Electric Cars will Never Work – Heres Why

Lets just take the UK as an example.

There are over 30 million cars in the UK, of which 1 million are low emission vehicles, presumably electric cars, hybrids or cars that fall into the zero road tax bracket.

There are around half a million HGV’s, all of which are likely to be diesel and do around 8mpg unlike some diesel cars that do over 50mpg.

There are around 40,000 buses and 30,000 coaches, all of which will do 10-15mpg but admittedly with more than one passenger on average (you would hope).

I’m not going to google how many diesel trains we have. My point is this:

Even assuming that making every car electric would achieve net zero (it won’t, nowhere near), a big percentage of those 30 million cars will be worth less than 5k, many less than 2k belonging to families who need them to work and feed their families, who barely have enough to survive.

Yes there will be big depreciation on electric cars as they get older and the batteries deteriorate, but the only way an electric (or hybrid) car is going to be worth less than 5k is if the battery is totally knackered and a new one is needed at a cost of £15k plus. Even 5k is too much for someone who has a £2000 runaround.

Secondly, lets pretend we are all electric. An electric car takes what, 30 minutes or more to charge, when you can fill up with petrol or diesel in 5 minutes. So we are going to need 6 times more charging points than we have petrol stations. Already we see big queues for charging points. Who wants to waste their life worrying about all that bull?? Even if it were making a difference?

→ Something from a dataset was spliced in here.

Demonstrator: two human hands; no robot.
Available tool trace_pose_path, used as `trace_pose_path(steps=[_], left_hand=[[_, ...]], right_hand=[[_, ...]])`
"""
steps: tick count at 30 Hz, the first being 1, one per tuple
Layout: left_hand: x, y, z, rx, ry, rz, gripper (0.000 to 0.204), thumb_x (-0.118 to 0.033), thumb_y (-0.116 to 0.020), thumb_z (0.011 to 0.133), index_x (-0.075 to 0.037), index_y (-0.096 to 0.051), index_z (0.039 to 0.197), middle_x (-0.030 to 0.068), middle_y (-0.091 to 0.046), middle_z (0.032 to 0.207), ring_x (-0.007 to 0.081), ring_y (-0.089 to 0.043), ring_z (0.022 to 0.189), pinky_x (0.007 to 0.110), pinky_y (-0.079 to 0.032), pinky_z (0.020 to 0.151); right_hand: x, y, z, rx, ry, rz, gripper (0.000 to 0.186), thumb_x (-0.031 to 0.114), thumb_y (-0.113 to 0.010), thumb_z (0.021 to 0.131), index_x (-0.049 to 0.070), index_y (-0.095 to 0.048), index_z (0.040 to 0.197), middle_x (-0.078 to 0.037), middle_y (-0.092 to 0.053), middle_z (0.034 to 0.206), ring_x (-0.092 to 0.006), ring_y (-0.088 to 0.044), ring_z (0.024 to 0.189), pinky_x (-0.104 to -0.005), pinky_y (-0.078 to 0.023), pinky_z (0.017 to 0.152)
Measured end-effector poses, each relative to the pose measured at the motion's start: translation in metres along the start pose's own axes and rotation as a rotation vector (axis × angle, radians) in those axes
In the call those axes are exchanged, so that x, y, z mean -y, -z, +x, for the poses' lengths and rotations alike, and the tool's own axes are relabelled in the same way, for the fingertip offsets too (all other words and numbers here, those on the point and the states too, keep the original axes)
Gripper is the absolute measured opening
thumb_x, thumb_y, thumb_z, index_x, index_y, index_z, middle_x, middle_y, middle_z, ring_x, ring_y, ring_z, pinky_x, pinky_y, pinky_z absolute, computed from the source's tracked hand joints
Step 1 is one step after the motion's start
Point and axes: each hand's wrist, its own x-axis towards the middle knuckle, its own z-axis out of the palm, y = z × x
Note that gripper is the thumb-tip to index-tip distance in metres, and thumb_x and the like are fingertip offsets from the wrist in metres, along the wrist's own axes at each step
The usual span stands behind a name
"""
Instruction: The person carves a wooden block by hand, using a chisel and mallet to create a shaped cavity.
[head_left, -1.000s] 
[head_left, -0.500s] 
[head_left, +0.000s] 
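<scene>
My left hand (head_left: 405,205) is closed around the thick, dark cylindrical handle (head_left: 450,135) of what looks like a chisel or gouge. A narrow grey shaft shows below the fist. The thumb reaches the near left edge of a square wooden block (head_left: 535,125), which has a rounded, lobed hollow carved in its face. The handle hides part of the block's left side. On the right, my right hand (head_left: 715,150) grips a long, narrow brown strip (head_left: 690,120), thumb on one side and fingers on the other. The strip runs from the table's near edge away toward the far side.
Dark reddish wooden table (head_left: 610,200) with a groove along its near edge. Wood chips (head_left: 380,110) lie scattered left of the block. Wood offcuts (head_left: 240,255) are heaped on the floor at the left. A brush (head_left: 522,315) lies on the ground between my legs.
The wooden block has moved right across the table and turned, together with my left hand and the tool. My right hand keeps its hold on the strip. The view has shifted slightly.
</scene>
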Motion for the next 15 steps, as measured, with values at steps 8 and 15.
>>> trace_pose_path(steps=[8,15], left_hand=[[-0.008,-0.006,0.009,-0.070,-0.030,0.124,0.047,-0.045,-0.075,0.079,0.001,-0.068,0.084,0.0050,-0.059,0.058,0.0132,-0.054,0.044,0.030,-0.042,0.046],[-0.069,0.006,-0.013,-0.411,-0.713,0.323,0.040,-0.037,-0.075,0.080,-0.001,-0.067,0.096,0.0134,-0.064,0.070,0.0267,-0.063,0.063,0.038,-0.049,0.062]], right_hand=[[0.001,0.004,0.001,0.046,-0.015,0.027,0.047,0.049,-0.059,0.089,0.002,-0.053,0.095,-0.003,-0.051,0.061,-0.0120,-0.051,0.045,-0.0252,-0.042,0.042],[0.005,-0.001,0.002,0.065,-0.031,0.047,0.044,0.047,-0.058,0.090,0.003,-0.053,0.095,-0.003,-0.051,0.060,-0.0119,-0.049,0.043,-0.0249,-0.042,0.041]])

This is without going into other issues, where is the lithium to make the batteries (underground in Australia, shipped in a boat to be manufactured then shipped again), where are the power stations to provide electricity for them, why are we cutting down trees to ship half way across the world for our power stations, just so we can say we are green and blame everybody else, every house not being able to have a charging point because of local substation capacity etc etc. The fact that the USA and China get over 40% of their electricity from coal. No you can’t put solar panels in the Sahara either, unless the users are within 300 miles or so of the panels the voltage drop losses would be too high!

Finally, is there enough lithium in the world to electrify everyone? Its not just about the UK. The UK has 70 million people out of 6 billion on the planet. I read somewhere that if all the UK’s vehicles were electric, it would use up all the worlds supply of lithium. Although for the reasons stated here it will never happen.

We need to get our head out of the clouds and start doing sensible things now, like looking at ways to reduce the overall mileage. They don’t want to do that because they still make 50% in tax on every pound spent on petrol of diesel.

Please explore different parts of this site to find any ideas I come across that can help. As you can tell, I don’t think electric cars are one of them. Although I am grateful, because the price of some expensive petrol and diesel cars have come down, and I have benefited personally from all this madness, buying a good second-hand petrol car at a great discount to new a few years ago.